Alain de Benoist : Il est sûr que dans la société des individus, l’opinion dominante est qu’il n’existe rien de pire que la mort (d’autant plus que pour la majorité de nos contemporains il n’y a rien après). Cette opinion est caractéristique de toutes les époques décadentes, alors qu’à d’autres époques on estime que la servitude ou le déshonneur sont pires que la mort et que certaines causes méritent que l’on donne sa vie pour elles. Parallèlement, la vie est prise comme un absolu sans particularités, ce que les Grecs appelaient zoè, la « vie nue », la simple existence biologique, par opposition à la bios, le mode de vie, la vie pleinement vécue. De nos jours, on se préoccupe beaucoup de l’allongement de l’espérance de vie, c’est-à-dire de sa simple durée, plus rarement de son contenu. Comme le dit l’excellent Byung-Chul Han, « la quête de la vie bonne a cédé la place à l’hystérie de la survie ». Ceux qui veulent le plus survivre sont aussi ceux qui n’ont jamais vécu. Voilà pour l’aspect « civilisationnel ».
Cela dit, il ne faut pas disqualifier la peur, comme le font ceux qui roulent les mécaniques en répétant « même pas peur ! » pour se rassurer. La peur n’est pas seulement le fait des froussards : seuls les inconscients n’ont jamais peur. Les gens courageux ne sont pas ceux qui ne connaissent pas la peur, mais ceux qui la surmontent. Il y a aujourd’hui beaucoup de raisons d’avoir peur : peur du chaos qui s’étend partout, peur de la précarité sociale, peur des faillites et des fermetures de petits commerces qui vont faire suite à la pandémie, peur d’une crise financière mondiale, etc. Les uns ont peur de voir Marine Le Pen arriver au pouvoir, d’autres ont peur des racailles et des « islamo-gauchistes ». Toutes ces peurs ne se valent pas, la grande question restant de savoir si, face à elles, on se résigne ou si l’on résiste. Mais la peur n’est pas toujours un fantasme.
Breizh-info : N’y a-t-il pas un paradoxe en France actuellement avec l’introduction à venir d’un possible droit à l’euthanasie par les mêmes autorités qui sacrifient une population pour sauver un maximum de vieillards ?
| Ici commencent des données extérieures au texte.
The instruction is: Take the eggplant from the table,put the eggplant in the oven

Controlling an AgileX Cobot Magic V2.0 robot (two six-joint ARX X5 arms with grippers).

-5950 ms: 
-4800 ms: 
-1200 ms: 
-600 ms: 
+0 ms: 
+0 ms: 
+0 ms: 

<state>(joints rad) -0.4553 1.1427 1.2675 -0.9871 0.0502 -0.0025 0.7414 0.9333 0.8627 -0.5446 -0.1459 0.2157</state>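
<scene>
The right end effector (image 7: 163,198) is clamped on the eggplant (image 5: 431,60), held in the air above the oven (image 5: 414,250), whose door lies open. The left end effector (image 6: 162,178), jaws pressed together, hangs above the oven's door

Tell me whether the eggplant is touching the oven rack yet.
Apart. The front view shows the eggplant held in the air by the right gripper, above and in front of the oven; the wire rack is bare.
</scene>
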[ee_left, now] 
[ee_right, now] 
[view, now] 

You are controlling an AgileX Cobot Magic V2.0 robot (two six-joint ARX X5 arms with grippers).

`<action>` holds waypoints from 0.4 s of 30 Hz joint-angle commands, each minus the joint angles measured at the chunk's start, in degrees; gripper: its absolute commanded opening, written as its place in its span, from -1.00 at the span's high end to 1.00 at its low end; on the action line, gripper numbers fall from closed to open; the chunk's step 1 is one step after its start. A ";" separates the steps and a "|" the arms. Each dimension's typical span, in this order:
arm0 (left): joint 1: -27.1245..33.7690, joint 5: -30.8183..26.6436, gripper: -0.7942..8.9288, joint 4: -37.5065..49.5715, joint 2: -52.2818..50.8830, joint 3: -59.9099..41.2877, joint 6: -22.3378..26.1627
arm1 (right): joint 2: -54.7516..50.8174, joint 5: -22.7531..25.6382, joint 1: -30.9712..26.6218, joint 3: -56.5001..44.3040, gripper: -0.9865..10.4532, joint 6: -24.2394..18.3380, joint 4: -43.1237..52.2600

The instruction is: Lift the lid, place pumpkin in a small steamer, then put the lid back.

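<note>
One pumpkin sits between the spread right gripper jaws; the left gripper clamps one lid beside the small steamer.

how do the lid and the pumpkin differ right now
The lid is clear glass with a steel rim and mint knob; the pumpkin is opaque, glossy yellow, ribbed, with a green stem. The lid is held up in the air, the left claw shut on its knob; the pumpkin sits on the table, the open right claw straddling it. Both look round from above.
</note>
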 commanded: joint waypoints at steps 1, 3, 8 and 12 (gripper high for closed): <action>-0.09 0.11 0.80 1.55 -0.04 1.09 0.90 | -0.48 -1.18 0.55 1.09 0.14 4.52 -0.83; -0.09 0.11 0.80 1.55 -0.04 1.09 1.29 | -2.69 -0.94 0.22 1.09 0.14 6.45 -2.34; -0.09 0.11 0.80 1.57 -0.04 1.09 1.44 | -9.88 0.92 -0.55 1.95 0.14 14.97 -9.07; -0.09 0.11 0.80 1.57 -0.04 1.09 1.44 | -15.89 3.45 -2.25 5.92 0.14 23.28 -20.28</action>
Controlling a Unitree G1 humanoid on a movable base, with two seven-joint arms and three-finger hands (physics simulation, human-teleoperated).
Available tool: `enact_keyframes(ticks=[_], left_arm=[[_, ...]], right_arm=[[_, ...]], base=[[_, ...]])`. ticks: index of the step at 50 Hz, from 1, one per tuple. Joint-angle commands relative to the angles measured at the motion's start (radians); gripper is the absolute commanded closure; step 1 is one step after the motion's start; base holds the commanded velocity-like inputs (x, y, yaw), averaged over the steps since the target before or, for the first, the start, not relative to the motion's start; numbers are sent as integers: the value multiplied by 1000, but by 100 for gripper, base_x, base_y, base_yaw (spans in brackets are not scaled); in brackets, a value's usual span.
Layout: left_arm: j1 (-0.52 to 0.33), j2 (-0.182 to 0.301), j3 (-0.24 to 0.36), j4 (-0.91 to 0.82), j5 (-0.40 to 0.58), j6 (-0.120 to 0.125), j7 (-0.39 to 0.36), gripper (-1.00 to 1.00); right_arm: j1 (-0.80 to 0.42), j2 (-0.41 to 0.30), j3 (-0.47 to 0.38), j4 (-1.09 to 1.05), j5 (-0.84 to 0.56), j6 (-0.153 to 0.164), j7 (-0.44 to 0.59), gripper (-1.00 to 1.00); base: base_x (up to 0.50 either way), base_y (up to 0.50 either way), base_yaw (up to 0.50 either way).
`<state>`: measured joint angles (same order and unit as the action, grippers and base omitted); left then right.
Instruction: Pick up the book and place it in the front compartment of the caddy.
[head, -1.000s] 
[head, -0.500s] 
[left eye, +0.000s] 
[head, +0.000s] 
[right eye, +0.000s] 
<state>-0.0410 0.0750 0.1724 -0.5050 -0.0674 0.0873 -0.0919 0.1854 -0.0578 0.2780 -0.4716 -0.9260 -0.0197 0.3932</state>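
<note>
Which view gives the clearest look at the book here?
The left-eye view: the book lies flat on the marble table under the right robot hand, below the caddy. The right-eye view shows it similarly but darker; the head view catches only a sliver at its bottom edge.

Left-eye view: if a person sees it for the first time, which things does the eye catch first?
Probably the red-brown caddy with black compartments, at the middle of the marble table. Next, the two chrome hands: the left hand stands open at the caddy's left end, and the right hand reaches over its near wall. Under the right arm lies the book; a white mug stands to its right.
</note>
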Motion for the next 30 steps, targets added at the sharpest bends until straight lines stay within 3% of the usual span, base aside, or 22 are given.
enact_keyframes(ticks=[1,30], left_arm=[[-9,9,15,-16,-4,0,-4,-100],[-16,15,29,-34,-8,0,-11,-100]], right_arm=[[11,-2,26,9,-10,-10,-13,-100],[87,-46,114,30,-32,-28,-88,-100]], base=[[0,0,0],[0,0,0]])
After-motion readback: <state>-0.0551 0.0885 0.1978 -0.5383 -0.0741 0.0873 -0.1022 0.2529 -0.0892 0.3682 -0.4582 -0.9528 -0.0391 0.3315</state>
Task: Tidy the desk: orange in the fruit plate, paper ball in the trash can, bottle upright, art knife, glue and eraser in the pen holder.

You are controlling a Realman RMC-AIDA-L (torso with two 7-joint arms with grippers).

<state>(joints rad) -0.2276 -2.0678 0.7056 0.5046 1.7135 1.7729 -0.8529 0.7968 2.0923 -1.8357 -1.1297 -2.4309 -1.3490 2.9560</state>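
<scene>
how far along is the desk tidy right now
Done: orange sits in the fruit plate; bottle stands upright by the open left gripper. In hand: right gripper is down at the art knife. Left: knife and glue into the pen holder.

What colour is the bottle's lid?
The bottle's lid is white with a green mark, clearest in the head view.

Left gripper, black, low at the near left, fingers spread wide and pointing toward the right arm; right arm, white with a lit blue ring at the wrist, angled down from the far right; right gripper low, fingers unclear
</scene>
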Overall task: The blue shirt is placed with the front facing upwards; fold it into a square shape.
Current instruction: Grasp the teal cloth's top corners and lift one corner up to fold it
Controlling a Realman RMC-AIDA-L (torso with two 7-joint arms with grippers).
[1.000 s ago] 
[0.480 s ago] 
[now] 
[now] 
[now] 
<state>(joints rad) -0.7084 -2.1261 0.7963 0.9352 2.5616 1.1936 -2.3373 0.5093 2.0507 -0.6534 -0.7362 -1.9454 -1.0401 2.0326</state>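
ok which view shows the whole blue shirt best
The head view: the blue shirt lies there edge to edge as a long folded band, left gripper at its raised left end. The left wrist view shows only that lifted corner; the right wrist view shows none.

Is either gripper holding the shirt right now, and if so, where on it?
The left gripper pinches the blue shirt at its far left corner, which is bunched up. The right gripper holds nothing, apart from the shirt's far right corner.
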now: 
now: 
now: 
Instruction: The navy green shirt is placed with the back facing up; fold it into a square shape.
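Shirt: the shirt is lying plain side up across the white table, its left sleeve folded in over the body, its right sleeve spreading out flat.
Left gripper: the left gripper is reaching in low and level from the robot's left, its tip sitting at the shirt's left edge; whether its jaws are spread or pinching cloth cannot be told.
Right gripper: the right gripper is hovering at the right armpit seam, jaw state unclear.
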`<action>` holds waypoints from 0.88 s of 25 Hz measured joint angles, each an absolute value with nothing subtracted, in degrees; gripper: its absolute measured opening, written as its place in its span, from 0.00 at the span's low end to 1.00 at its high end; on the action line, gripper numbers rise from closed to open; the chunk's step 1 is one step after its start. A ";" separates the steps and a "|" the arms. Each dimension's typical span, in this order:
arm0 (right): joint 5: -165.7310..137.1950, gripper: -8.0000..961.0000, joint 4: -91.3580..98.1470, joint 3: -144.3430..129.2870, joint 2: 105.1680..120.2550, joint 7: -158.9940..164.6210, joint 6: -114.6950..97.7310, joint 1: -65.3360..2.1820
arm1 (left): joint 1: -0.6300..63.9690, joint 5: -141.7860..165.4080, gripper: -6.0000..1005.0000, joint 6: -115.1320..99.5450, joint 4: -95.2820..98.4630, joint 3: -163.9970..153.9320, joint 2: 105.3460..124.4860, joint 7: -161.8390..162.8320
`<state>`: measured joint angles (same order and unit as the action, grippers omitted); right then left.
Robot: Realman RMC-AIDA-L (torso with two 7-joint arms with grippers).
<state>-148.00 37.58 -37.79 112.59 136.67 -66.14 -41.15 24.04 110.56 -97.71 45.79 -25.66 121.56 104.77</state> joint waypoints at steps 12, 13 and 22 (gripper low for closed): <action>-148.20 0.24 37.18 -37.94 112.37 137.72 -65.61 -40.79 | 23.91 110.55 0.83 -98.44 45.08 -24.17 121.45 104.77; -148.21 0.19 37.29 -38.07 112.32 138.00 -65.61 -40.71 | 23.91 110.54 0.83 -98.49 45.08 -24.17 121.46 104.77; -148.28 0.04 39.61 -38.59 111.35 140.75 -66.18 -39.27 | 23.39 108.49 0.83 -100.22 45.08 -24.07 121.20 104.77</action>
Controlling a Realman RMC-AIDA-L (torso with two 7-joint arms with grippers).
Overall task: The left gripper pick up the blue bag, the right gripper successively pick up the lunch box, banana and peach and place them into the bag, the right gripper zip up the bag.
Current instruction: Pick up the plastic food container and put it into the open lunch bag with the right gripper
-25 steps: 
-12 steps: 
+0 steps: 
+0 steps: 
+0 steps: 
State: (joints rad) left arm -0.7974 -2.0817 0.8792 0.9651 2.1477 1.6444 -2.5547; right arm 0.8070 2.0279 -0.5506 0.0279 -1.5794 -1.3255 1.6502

Alain de Benoist : On n’aurait pas de mal à vous répondre que les vieillards actuellement hospitalisés en réanimation ne sont pas forcément candidats à l’euthanasie ! C’est un peu comme si vous trouviez paradoxal qu’on cherche à toujours mieux protéger les enfants alors même qu’on autorise l’avortement…
Breizh-info : Comment expliquez-vous par ailleurs que cette peur se soit diffusée au niveau mondial, à tel point que des pays n’ayant rien à voir avec des démocraties occidentales agissent finalement de la même façon ? Toute raison a-t-elle quitté notre planète ou bien est-ce dans l’ordre des choses ?
Alain de Benoist : A des degrés divers, le virus s’est diffusé dans le monde entier. Il est assez logique que les mêmes causes provoquent les mêmes effets. Notons quand même que les pays considérés (et bien souvent dénoncés) comme « illibéraux » sont, dans l’ensemble, ceux qui ont combattu l’épidémie avec le plus d’efficacité. Quand le moment sera venu de dresser un bilan, il y aura peut-être quelques leçons à tirer de ce côté-là.